Give the lines again exactly as they appear below, from the line with "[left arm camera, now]" to the line with "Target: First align", both included, and only those lines. Leave every picture out.

* * * *

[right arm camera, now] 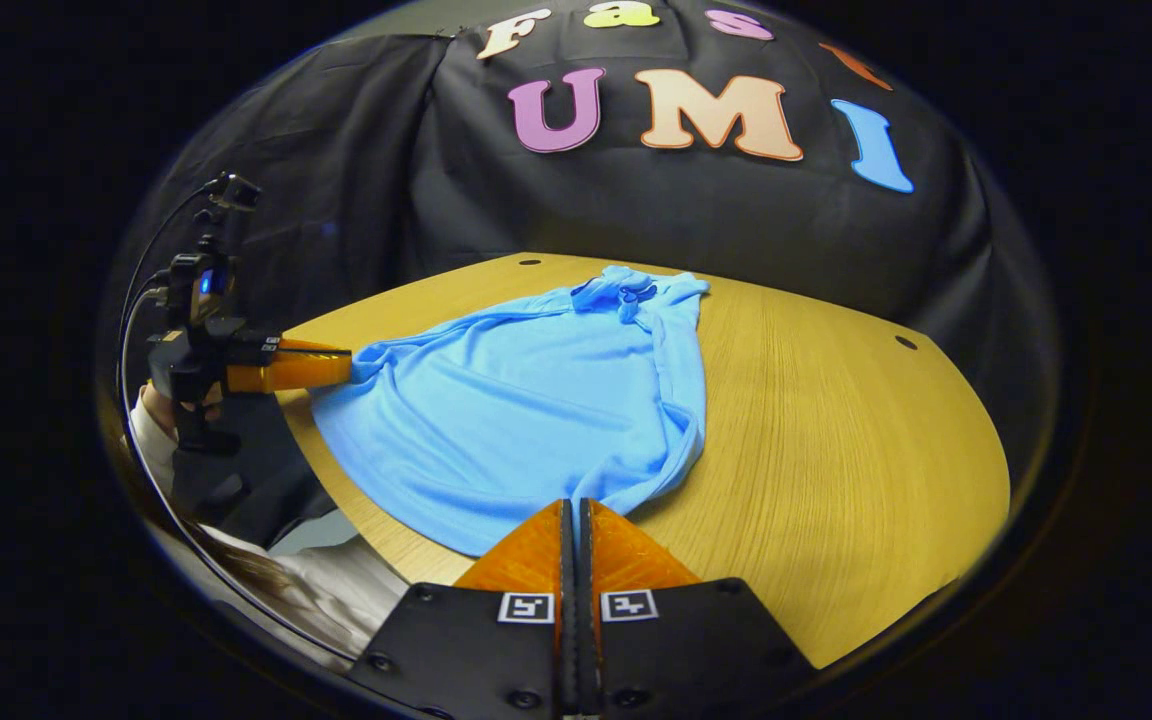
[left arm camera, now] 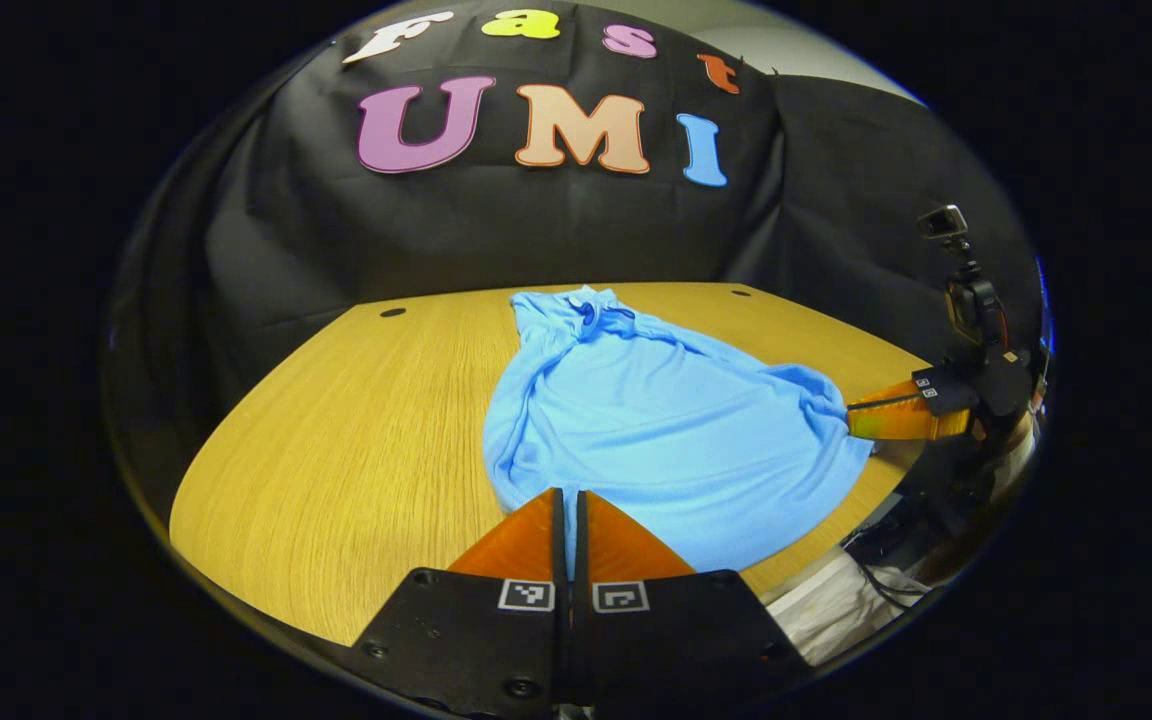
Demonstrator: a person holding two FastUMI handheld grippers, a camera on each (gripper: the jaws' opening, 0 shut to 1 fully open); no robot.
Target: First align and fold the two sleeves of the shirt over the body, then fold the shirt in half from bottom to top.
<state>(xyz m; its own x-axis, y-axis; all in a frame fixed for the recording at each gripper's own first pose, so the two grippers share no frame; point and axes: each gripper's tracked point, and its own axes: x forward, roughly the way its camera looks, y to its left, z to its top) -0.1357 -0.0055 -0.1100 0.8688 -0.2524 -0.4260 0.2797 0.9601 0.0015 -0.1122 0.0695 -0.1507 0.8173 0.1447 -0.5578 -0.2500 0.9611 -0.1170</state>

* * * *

WRITTEN SOLUTION
[left arm camera, now] 
Demonstrator: a person holding two FastUMI handheld grippers, a camera on each (gripper: the jaws' opening, 0 shut to 1 fully open); no robot.
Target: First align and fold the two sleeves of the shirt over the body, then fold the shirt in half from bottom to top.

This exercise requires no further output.